Gu Laixiang olhou desconfiada para ele e de repente achou o segundo irmão ainda mais irritante — ele roubava sua comida e nem ganhava dinheiro para a casa; tudo dependia do irmão mais velho. Coitado dele, não era de se admirar que sua expressão nunca estivesse boa e que raramente sorrisse.

Se Gu Qianyu soubesse que suas palavras estavam empurrando a irmã para o irmão mais velho, certamente se arrependeria amargamente.

Gu Laixiang não deu mais atenção ao segundo irmão, terminou rapidamente seu café da manhã e foi para a escola. Decidiu para si mesma que estudaria muito para poder ajudar o irmão mais velho a ganhar dinheiro no futuro.

Mas quando recebeu sua prova de inglês, sua expressão caiu completamente. Além de algumas respostas básicas, quase nada estava certo. Tirou apenas 20 pontos, resultado de chutes aleatórios.

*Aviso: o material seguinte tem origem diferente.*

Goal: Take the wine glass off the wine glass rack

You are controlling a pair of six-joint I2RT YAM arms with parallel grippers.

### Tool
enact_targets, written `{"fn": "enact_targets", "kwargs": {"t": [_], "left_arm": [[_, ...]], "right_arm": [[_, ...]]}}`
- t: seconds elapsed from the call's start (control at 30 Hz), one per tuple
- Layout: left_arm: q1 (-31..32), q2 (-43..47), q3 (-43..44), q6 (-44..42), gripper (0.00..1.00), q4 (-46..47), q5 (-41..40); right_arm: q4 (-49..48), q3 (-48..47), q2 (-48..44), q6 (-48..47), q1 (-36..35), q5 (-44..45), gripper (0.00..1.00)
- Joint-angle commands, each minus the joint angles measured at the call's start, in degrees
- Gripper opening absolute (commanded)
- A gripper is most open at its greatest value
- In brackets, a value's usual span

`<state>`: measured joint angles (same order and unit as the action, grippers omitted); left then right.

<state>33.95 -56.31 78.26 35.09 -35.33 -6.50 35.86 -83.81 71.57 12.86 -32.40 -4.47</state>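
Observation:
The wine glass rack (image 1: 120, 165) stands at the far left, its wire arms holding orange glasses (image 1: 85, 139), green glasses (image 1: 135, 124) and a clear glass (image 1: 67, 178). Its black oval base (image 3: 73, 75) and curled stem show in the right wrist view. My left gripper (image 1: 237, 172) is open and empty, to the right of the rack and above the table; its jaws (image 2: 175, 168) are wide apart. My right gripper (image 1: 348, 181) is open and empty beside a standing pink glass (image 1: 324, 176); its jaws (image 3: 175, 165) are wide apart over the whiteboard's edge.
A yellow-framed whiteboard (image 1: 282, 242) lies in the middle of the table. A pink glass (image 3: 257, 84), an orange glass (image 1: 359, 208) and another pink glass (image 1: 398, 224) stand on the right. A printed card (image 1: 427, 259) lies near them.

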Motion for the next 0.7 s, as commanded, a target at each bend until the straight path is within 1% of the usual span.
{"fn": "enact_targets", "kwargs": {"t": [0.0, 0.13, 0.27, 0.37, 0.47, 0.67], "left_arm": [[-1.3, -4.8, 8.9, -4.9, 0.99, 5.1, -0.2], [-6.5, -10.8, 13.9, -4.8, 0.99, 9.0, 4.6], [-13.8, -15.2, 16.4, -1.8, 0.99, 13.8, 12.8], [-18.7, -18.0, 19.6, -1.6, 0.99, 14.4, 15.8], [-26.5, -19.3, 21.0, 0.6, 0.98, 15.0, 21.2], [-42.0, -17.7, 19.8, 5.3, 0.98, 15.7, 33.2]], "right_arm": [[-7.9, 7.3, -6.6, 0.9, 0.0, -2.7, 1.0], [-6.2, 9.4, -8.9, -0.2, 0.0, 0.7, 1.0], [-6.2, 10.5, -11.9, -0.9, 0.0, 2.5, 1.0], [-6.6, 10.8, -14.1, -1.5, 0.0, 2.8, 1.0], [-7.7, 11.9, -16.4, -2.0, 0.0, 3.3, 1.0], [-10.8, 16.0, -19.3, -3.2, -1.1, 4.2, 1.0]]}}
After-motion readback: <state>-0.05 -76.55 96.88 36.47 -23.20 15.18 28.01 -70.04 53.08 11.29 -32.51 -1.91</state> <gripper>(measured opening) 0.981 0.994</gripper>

De manhã, ela jurava que iria se esforçar, mas a prova de inglês a humilhou. Ela se sentia desanimada.

Gu Laixiang estava exausta, apoiando-se mole na mesa.

"Xiangxiang, você está bem? Não se preocupe se não foi bem dessa vez, podemos tentar de novo," consolou-a suavemente Hong Qingqing, sentada ao lado.

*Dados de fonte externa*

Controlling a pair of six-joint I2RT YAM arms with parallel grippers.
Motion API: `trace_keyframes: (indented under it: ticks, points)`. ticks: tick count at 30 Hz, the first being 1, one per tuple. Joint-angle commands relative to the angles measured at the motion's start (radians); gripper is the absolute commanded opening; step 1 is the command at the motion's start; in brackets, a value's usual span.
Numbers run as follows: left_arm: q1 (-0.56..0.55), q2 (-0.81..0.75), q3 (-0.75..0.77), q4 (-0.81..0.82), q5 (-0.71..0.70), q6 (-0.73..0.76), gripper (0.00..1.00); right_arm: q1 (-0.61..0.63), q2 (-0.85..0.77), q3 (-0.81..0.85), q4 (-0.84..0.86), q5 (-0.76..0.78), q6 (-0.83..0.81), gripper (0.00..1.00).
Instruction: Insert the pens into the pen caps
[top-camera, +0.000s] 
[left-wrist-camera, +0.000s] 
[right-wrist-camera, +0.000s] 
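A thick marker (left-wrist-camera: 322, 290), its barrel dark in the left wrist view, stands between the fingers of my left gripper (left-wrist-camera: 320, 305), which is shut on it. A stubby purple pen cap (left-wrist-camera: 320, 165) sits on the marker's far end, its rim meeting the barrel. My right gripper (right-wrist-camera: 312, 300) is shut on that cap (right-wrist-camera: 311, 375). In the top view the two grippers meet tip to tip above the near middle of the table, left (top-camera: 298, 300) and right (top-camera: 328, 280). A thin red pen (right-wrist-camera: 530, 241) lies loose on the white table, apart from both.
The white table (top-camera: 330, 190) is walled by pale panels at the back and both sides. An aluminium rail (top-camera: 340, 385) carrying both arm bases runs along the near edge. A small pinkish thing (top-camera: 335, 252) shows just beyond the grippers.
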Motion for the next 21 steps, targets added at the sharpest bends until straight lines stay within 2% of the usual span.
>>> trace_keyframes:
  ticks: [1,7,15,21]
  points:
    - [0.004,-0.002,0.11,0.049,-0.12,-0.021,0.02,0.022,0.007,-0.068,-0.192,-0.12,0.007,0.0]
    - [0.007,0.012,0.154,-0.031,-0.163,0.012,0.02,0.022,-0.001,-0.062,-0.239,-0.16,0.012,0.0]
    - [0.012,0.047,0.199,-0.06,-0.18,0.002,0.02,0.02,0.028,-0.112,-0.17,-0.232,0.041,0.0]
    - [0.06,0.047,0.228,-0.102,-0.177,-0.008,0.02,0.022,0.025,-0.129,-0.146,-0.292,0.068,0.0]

Hong Qingqing tirou 125 pontos; ela já havia terminado o ensino médio e sua família planejava enviá-la para estudar no exterior, com professor particular de inglês — para ela, a matéria era fácil.

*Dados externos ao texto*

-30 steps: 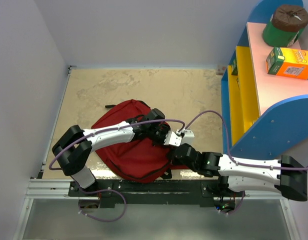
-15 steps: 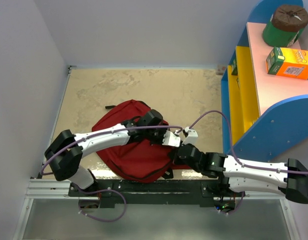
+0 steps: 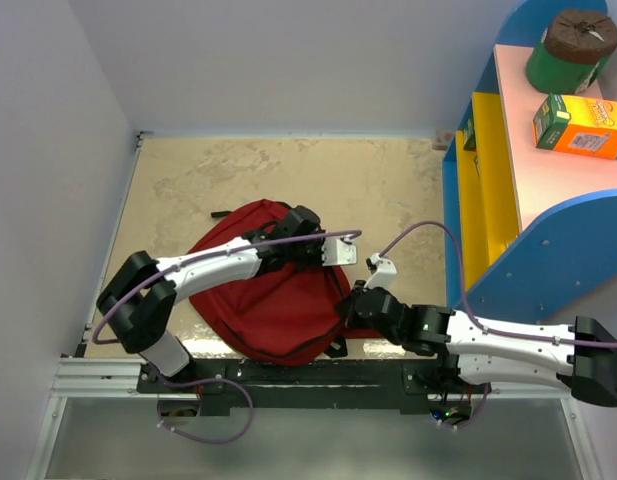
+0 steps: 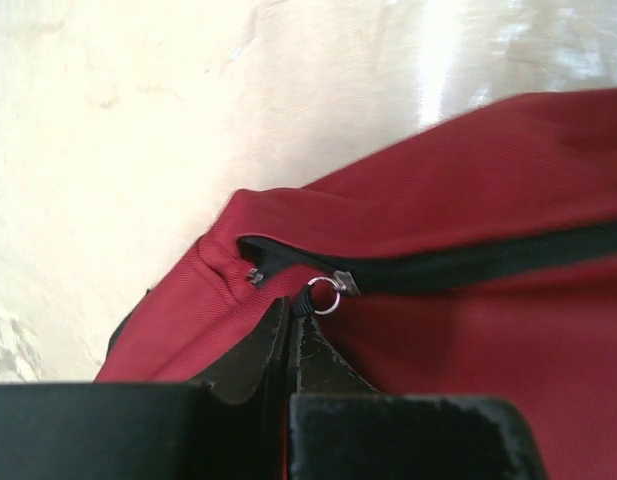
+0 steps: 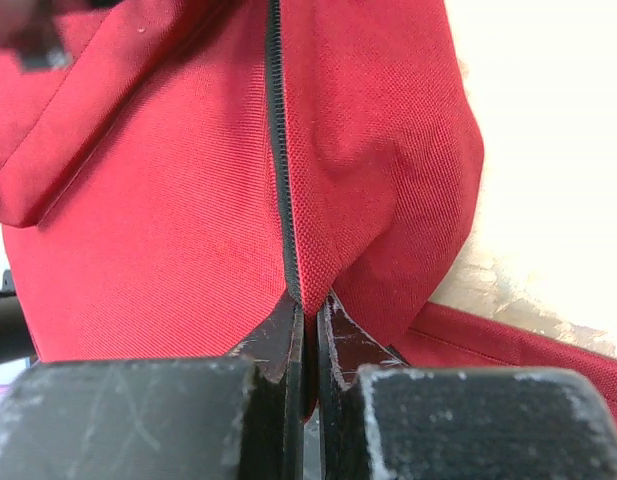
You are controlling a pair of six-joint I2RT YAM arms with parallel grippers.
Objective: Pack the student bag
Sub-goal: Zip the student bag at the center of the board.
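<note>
My left claw (image 4: 291, 312) has just snapped fully shut on the zipper pull (image 4: 324, 296) at its tips, while my right claw (image 5: 310, 305) stays pinched on the seam of the student bag (image 3: 268, 320) lying beneath both, so the zipper looks ready to draw.

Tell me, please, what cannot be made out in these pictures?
- Backpack contents: every view, hidden by its red fabric.
- Whether the shut left gripper grips the zipper ring: left wrist view, fingertips cover the contact.
- How much cloth the right gripper pinches: right wrist view, hidden between its fingers.
- Orange box print: top view, too small.
</note>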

Gu Laixiang endireitou-se e olhou de relance a nota da amiga. Aquela pontuação a deixou ainda mais desanimada; a amiga tinha mais pontos que ela, e no ranking, Gu Laixiang era a última.

"Silêncio, pessoal! A prova deste mês foi boa para a maioria, mas alguns tiveram resultados ruins. Não vou citar nomes, pois essas notas são para vocês mesmos, não para mim. Esforcem-se mais!" disse o professor, poupando um pouco a situação.

Todos sabiam que ele falava de Gu Laixiang, mas ninguém a expôs.

Zhou Qing a observava com ódio, desejando arrancar sua pele. Na noite anterior, foram amarradas, e só foram libertadas quando a empregada de limpeza ouviu seus gritos.

Ela jurava que faria Gu Laixiang pagar.

Mas Gu Laixiang não se importava; sua preocupação era apenas a nota. Suspirou e decidiu continuar se esforçando.

Ela discretamente tirou um docinho da bolsa e mastigou, sentindo o sabor doce e pegajoso que a animou. Enquanto mascava, copiava cuidadosamente as respostas da prova.

Ao voltar para casa, a fruta era um lanche obrigatório. Tia Chu estava ocupada, então foi o mordomo quem cortou as frutas para ela.

"Tio, quanto tempo o segundo irmão vai ficar em casa?" Gu Laixiang cutucava a fruta impaciente, desejando que fosse carne de Gu Qianyu, colocando pedaço atrás de pedaço na boca.

O mordomo, um senhor de cerca de 60 anos, mas ainda vigoroso, sorriu afetuosamente. Ele havia acompanhado o crescimento dos três filhos da família Gu. Sempre esperou que a madame tivesse uma filha, mas todos eram meninos, muito travessos e nada adoráveis.

Há um ano, anunciaram a chegada da senhorita da casa, o que os deixou muito felizes. Apesar da idade, ela era pura e adorável, muito mais dócil que aquelas senhoritas mimadas.

"O segundo irmão tem casa fora daqui; talvez ele não volte com frequência," disse o mordomo, com um olhar mais compreensivo que o da tia Chu. Ele sabia que o jovem senhor gostava de brincar com a senhorita, que acabou ficando amedrontada só de ouvir seu nome.

Como protetor da menina, o mordomo, claro, defendia Gu Laixiang.

"Ah, então é melhor o segundo irmão morar fora," disse ela aliviada, fazendo preces diárias para que ele não voltasse para morar em casa.

Às sete em ponto, o jantar estava servido. Parece que a deusa do céu já tinha saído do trabalho, porque Gu Qianyu voltou trazendo uma companhia.

O homem tinha cabelo tingido de loiro e um penteado ondulado, usava óculos escuros à noite e desfilava em volta, fazendo uma pose que achava estilosa para cumprimentar Gu Laixiang.

"Oi, irmãzinha Gu, faz seis meses que não nos vemos, você está mais bonita," disse Qin Zhishen, que acompanhava Gu Qianyu para pegar algumas coisas.

"Segundo irmão, Zhishen-ge," Gu Laixiang respondeu sem entusiasmo, olhando para eles com o olhar cansado.

"Ah, irmã Gu, você está chateada por eu ter vindo? Com essa cara fechada," disse Qin Zhishen, esticando a mão para apertar suas bochechas rechonchudas.

Comparado a seis meses atrás, seu rosto estava mais redondo e adorável, branco e macio, irresistível para apertar.